What needs to be done = Would you repeat every line of the data exactly?

Recorded data =
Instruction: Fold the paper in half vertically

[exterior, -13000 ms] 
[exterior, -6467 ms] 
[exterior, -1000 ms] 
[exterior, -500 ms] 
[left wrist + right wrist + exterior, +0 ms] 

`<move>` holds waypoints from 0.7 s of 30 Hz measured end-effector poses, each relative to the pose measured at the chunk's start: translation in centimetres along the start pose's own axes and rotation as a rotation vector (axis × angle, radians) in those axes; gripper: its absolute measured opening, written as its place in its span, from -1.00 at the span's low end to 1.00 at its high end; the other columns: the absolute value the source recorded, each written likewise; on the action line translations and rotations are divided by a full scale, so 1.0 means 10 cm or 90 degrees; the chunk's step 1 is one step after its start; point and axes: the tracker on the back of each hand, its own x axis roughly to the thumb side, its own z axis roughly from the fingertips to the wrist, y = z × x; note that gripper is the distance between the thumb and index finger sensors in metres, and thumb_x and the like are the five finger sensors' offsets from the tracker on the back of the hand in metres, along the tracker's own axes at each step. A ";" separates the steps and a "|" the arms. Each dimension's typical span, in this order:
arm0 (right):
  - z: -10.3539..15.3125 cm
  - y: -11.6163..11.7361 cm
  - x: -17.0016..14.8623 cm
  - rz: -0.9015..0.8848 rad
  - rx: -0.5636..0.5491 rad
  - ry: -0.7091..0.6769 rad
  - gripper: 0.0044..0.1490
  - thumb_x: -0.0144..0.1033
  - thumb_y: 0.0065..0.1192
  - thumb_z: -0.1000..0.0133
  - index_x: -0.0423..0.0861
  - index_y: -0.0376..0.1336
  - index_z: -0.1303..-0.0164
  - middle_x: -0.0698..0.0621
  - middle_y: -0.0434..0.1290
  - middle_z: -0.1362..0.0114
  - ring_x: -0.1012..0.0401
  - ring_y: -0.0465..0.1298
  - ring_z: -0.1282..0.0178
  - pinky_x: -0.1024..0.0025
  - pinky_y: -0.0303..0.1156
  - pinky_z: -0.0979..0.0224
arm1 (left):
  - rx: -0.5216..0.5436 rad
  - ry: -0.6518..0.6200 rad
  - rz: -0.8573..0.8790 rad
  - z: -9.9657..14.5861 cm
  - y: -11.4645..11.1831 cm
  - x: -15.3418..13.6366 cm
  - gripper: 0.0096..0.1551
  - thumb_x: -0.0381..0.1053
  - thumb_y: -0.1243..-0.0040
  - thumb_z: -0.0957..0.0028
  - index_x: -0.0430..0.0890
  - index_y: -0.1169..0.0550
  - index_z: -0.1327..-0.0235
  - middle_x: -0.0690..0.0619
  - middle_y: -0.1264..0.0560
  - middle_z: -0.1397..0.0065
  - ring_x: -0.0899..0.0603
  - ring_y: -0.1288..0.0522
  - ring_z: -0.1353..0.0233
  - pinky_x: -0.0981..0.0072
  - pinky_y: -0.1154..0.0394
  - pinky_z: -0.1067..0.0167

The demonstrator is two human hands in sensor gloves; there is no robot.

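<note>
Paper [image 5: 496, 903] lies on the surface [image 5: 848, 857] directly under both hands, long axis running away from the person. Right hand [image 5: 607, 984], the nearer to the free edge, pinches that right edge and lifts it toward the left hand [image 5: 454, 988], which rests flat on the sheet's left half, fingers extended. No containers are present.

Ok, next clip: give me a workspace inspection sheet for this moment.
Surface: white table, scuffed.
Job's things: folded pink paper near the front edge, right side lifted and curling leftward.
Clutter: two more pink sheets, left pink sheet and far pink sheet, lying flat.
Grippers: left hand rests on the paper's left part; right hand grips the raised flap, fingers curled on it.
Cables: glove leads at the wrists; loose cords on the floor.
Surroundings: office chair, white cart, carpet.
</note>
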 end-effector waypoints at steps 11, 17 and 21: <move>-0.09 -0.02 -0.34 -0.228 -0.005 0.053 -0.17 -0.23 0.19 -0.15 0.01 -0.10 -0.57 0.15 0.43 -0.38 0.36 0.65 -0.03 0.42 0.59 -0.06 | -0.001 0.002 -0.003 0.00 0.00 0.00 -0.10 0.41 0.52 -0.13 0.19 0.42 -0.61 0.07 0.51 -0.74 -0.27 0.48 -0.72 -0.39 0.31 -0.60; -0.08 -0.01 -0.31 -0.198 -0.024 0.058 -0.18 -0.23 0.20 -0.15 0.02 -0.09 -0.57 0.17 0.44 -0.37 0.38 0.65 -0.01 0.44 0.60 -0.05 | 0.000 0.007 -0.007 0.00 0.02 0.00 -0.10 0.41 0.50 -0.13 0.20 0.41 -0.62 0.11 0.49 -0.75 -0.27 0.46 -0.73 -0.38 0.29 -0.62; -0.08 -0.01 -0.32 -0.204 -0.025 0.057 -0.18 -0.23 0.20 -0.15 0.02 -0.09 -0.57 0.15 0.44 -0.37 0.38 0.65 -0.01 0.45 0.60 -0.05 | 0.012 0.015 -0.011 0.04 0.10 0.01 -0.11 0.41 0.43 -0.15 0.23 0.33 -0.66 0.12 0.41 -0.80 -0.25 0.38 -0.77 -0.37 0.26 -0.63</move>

Answer below =
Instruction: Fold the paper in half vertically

[exterior, -13000 ms] 
[exterior, -6467 ms] 
[exterior, -1000 ms] 
[exterior, -500 ms] 
[left wrist + right wrist + exterior, +0 ms] 

`<move>` holds waypoints from 0.7 s of 30 Hz measured end-effector poses, each relative to the pose measured at the chunk's start: translation in centimetres along the start pose's own axes and rotation as a rotation vector (axis × angle, radians) in those axes; gripper: its absolute measured opening, written as its place in its span, from -1.00 at the span's low end to 1.00 at its high end; the other columns: the absolute value the source recorded, each written likewise; on the action line translations and rotations are divided by a full scale, so 1.0 means 10 cm or 90 degrees; the chunk's step 1 is one step after its start; point and axes: the tracker on the back of each hand, its own x axis roughly to the thumb side, its own z axis roughly from the fingertips to the wrist, y = z × x; note that gripper is the distance between the thumb and index finger sensors in metres, and thumb_x and the like are the five finger sensors' offsets from the tracker on the back of the hand in metres, along the tracker's own axes at each step. A ";" separates the steps and a "|" the arms. Each dimension's typical span, in this order:
arm0 (right):
  - z: -10.3539..15.3125 cm
  - y: -11.6163..11.7361 cm
  - x: -17.0016..14.8623 cm
  - rz: -0.9015..0.8848 rad
  - rx: -0.5636..0.5491 rad
  - ry: -0.7091..0.6769 rad
  - gripper: 0.0044..0.1490
  - thumb_x: -0.0144..0.1033
  - thumb_y: 0.0065..0.1192
  - thumb_z: -0.1000..0.0133
  - index_x: -0.0423..0.0861
  - index_y: -0.0376..0.1336
  - index_z: -0.1303..-0.0164
  - middle_x: -0.0698..0.0621
  - middle_y: -0.0434..0.1290
  - middle_z: -0.1362..0.0114
  - ring_x: -0.1012..0.0401
  - ring_y: -0.0465..0.1298
  - ring_z: -0.1282..0.0178
  - pinky_x: -0.1024..0.0025
  - pinky_y: -0.0303..0.1156
  - pinky_z: -0.0979..0.0224
arm1 (left):
  - rx: -0.5216..0.5436 rad
  - ry: -0.6518..0.6200 rad
  - rz: -0.8573..0.8790 rad
  - z: -9.9657..14.5861 cm
  - y: -11.4645..11.1831 cm
  - x: -15.3418..13.6366 cm
  - gripper: 0.0096..0.1551
  - thumb_x: -0.0381..0.1053
  - thumb_y: -0.1243..-0.0040
  - thumb_z: -0.0957..0.0028
  - index_x: -0.0430..0.0890
  - index_y: -0.1169..0.0550
  - index_z: -0.1327..-0.0235
  - middle_x: -0.0690..0.0619
  - middle_y: -0.1264..0.0560
  - middle_z: -0.1397..0.0065
  - ring_x: -0.0899..0.0603
  - ring_y: -0.1288..0.0522
  - ring_z: -0.1353..0.0233
  - pinky_x: -0.0981..0.0072
  - pinky_y: -0.1154..0.0394
  - pinky_z: -0.1067..0.0167

The demonstrator is two human hands in sensor gloves; there is no robot.

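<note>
Paper [image 5: 496, 903] lies on the surface [image 5: 848, 857] directly under both hands, long axis running away from the person. Right hand [image 5: 607, 984], the nearer to the free edge, pinches that right edge and lifts it toward the left hand [image 5: 454, 988], which rests flat on the sheet's left half, fingers extended. No containers are present.

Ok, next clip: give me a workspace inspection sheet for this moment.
Surface: white table, scuffed.
Job's things: folded pink paper near the front edge, right side lifted and curling leftward.
Clutter: two more pink sheets, left pink sheet and far pink sheet, lying flat.
Grippers: left hand rests on the paper's left part; right hand grips the raised flap, fingers curled on it.
Cables: glove leads at the wrists; loose cords on the floor.
Surroundings: office chair, white cart, carpet.
</note>
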 end-effector waypoints at steps 11, 17 and 21: <move>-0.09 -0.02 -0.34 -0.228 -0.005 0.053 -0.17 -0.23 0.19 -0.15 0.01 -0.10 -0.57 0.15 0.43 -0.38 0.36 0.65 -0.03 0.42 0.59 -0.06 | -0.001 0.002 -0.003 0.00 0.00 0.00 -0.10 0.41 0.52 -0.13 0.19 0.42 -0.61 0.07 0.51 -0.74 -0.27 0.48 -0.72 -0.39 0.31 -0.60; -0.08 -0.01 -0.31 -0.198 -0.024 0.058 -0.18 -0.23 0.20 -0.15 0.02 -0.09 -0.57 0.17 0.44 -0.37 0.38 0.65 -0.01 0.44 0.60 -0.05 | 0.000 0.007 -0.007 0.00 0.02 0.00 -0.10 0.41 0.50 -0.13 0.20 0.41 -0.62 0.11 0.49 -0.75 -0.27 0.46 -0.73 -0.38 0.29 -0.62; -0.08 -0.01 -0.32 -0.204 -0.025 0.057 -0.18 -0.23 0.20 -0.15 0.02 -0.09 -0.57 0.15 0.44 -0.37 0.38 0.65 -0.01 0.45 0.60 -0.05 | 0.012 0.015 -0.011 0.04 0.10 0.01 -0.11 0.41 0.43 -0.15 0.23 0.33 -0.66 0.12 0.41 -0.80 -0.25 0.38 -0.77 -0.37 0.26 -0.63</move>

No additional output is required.